— PROBLEM TO WORK ON —
What you need to produce from the material below is an exact transcription of the lines from the one with "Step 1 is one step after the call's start" through the one with "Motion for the", both included, and no other line.

— DATA FOR THIS EXERCISE —
□ □ □ □ □ □ □
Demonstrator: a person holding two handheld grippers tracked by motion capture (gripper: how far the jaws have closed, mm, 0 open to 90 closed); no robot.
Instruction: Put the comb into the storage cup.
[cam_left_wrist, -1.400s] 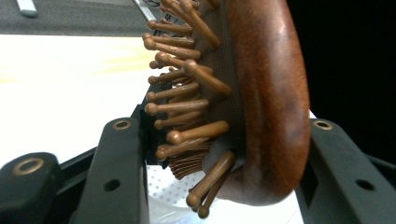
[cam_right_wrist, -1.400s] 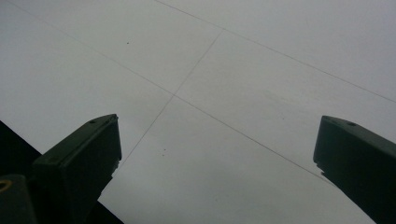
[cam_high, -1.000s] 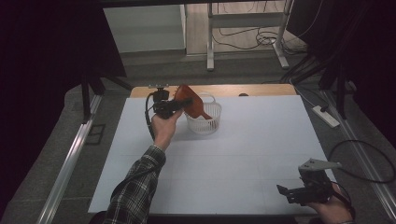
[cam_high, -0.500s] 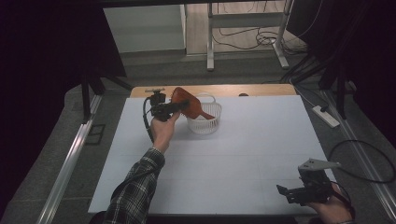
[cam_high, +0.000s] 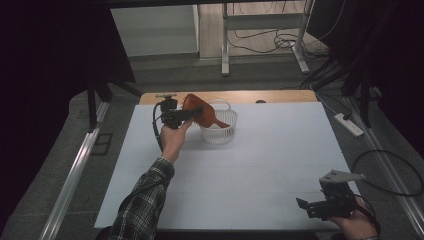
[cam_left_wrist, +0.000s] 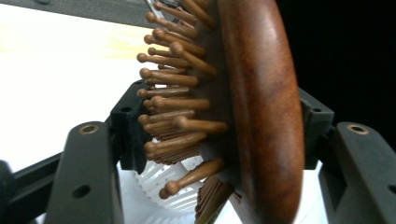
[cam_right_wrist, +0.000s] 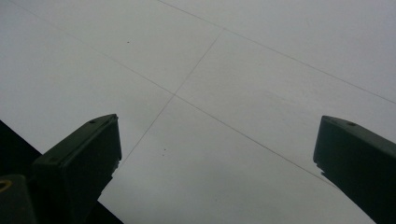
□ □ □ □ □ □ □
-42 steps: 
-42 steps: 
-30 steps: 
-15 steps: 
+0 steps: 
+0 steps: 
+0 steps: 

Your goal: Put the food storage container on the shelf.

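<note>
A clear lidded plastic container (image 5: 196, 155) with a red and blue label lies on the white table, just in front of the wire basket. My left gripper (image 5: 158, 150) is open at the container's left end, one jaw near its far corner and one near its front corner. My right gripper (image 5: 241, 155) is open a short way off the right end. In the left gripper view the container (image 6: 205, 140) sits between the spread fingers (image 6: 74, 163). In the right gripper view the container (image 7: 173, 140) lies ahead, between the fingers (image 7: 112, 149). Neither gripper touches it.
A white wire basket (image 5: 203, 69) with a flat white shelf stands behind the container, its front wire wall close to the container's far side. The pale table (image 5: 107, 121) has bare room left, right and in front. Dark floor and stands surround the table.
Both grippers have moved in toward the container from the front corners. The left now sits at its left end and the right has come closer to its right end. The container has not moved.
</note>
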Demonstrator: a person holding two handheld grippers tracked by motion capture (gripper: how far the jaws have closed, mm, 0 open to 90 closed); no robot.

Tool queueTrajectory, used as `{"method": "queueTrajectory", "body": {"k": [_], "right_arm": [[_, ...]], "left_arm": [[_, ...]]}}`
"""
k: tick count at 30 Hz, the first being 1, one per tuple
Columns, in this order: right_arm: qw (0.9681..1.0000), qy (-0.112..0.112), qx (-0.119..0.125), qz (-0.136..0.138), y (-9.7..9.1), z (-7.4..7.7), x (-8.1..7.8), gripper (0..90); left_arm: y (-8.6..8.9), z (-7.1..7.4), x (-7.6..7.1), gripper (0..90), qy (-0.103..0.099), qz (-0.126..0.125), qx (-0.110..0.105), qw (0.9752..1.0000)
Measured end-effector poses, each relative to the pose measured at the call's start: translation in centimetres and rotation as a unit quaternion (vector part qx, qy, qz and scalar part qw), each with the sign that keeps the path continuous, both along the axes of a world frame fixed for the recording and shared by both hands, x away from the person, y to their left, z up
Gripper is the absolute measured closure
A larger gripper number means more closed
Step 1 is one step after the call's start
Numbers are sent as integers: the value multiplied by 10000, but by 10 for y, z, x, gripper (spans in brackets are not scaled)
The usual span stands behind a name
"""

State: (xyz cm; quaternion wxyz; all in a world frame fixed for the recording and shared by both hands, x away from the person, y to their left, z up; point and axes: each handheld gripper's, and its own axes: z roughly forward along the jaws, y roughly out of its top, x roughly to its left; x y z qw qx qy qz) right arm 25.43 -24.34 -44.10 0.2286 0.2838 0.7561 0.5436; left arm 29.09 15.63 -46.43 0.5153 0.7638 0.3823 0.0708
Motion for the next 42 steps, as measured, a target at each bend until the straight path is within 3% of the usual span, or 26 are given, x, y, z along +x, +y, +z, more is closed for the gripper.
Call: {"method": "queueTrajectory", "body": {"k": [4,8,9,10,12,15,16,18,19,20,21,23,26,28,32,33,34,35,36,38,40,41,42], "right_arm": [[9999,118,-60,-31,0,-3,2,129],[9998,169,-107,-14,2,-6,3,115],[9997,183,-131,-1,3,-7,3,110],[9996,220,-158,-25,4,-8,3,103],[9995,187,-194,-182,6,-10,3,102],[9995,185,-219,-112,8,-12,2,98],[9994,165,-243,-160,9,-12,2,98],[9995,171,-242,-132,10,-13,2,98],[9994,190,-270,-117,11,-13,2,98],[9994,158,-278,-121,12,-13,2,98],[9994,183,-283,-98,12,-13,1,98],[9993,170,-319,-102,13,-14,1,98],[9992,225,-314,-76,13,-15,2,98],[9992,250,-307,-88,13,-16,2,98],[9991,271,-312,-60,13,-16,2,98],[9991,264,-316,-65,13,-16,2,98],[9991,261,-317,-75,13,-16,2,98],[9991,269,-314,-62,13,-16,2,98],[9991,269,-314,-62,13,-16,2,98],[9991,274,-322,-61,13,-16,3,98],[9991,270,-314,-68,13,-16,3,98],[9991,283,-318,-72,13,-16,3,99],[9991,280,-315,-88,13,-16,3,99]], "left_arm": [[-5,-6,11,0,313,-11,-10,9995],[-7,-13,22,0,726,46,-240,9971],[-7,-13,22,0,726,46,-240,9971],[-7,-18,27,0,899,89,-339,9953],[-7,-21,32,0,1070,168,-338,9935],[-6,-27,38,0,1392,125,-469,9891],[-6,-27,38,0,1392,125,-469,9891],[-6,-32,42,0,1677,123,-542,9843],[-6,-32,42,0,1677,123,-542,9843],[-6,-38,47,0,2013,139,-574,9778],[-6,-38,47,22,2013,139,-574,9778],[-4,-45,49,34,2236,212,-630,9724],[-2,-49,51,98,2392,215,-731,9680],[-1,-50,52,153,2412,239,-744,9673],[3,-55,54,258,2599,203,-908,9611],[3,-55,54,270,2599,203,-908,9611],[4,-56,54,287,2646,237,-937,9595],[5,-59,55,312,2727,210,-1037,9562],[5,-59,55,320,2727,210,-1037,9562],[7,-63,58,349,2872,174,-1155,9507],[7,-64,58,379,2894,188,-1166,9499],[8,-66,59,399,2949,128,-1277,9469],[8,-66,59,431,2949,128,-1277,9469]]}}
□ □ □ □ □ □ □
— EXPECTED OUTPUT —
Step 1 is one step after the call's start
Numbers are sent as integers: the value multiplied by 10000, but by 10 for y, z, x, gripper (spans in brackets are not scaled)
The usual span stands behind a name
"""

State: (xyz cm; quaternion wxyz; all in a world frame fixed for the recording and shared by both hands, x away from the person, y to their left, z up; point and axes: each handheld gripper's, and its own axes: z roughly forward along the jaws, y roughly out of its top, x roughly to its left; x y z qw qx qy qz) right arm 25.43 -24.34 -44.10 0.2286 0.2838 0.7561 0.5436; left arm 29.09 15.63 -46.43 0.5153 0.7638 0.3823 0.0708
Motion for the next 42 steps, as measured, a target at each bend until the straight path is within 3% of the usual span, or 26 are given, x, y, z along +x, +y, +z, more is closed for the gripper.

No further answer will be given.